◆ TASK ◆
Starting at the first line of the material below, retype each line exactly until you reach the line with "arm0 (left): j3", which is also included; pictures stay out.
- Opening Delimiter -
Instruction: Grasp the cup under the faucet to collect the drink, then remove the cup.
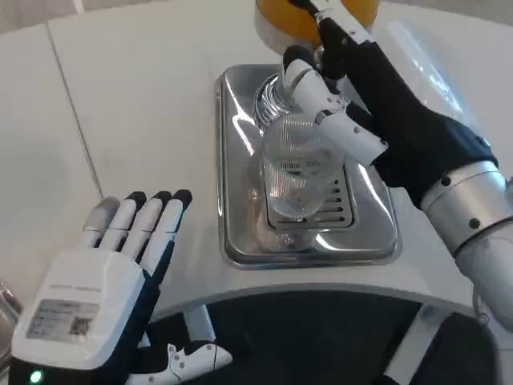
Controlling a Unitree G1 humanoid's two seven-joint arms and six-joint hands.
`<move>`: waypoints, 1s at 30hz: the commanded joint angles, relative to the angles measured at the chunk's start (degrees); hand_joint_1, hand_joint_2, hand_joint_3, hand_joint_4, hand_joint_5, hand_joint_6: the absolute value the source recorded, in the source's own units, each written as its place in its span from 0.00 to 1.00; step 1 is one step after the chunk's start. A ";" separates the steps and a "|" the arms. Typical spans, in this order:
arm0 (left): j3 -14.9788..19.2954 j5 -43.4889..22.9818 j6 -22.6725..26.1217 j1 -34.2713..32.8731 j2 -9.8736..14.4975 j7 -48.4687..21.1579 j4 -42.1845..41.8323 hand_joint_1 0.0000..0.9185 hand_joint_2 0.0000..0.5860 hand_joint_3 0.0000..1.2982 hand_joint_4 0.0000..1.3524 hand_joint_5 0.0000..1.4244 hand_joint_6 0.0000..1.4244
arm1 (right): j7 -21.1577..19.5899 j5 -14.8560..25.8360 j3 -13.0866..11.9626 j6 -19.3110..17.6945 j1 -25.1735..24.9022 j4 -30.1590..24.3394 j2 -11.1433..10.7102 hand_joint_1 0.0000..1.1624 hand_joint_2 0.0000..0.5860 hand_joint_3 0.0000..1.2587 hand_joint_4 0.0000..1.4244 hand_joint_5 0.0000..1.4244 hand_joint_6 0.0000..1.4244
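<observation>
While my right robot hand (pixel 353 96) wraps its fingers around the clear ribbed glass cup (pixel 295 164), the cup stands upright on the shiny metal drip tray (pixel 240 160); my left robot hand (pixel 120 265) waits open, well apart.

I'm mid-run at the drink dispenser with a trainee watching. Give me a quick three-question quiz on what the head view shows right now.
1. True or false: the right hand grips the cup.
2. Where does the cup stand? A) on the bare table B) on the steel drip tray C) in the left hand
3. Fill in: the left hand lies flat with fingers spread, holding ____.

Key: 1 true: its fingers wrap the cup's upper part. 2 B: the cup is over the tray's grille, below the orange dispenser. 3 nothing.
</observation>
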 commanded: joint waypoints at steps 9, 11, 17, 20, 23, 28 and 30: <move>-3.63 1.44 1.12 -3.55 -2.18 0.22 1.80 0.00 0.12 0.00 0.00 0.00 0.00 | 8.35 -5.59 3.37 -0.02 -1.89 2.48 -2.58 0.00 0.96 0.06 0.00 0.00 0.00; -4.31 1.78 1.49 -4.30 -2.35 0.15 2.05 0.00 0.12 0.00 0.00 0.00 0.00 | 9.91 -6.16 3.38 0.28 -2.61 2.60 -2.78 0.00 0.96 0.06 0.00 0.00 0.00; -5.14 2.69 2.51 -5.91 -2.19 0.49 3.85 0.00 0.12 0.00 0.00 0.00 0.00 | 13.99 -8.09 3.44 1.14 -4.50 2.76 -2.47 0.00 0.96 0.06 0.00 0.00 0.00; -5.26 2.92 3.42 -7.76 -2.35 1.00 6.14 0.00 0.12 0.00 0.00 0.00 0.00 | 14.72 -8.69 2.84 1.61 -4.76 2.11 -1.95 0.00 0.96 0.06 0.00 0.00 0.00; -5.55 2.81 4.20 -9.91 -2.36 1.25 8.17 0.00 0.12 0.00 0.00 0.00 0.00 | 15.00 -8.77 2.08 1.37 -4.19 1.55 -1.57 0.00 0.95 0.06 0.00 0.00 0.00; -6.03 2.23 5.44 -13.89 -2.33 1.85 11.50 0.00 0.12 0.00 0.00 0.00 0.00 | 14.85 -8.34 0.96 0.76 -3.10 1.09 -0.87 0.00 0.95 0.06 0.00 0.00 0.00; -6.32 1.94 6.02 -15.58 -2.53 1.98 12.46 0.00 0.12 0.00 0.00 0.00 0.00 | 14.90 -8.37 0.77 0.59 -3.03 1.08 -0.73 0.00 0.95 0.06 0.00 0.00 0.00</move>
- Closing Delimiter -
◆ THE COMPLETED TASK ◆
Instruction: Grasp the cup under the faucet to collect the drink, then remove the cup.
Controlling a Unitree G1 humanoid's two seven-joint arms and six-joint hands.
`<move>`: waypoints, 1s at 30hz: the commanded joint angles, relative to the angles measured at the chunk's start (degrees); hand_joint_1, hand_joint_2, hand_joint_3, hand_joint_4, hand_joint_5, hand_joint_6: the absolute value the source recorded, in the source's own units, each written as its place in its span from 0.00 to 1.00; step 1 is one step after the chunk's start. A ";" separates the steps and a "|" the arms. Typical spans, in this order:
arm0 (left): j3 -14.9788..19.2954 j5 -43.4889..22.9818 j6 -22.6725..26.1217 j1 -34.2713..32.8731 j2 -9.8736..14.4975 j7 -48.4687..21.1579 j4 -42.1845..41.8323 hand_joint_1 0.0000..0.9185 hand_joint_2 0.0000..0.5860 hand_joint_3 0.0000..1.2982 hand_joint_4 0.0000..1.3524 hand_joint_5 0.0000..1.4244 hand_joint_6 0.0000..1.4244

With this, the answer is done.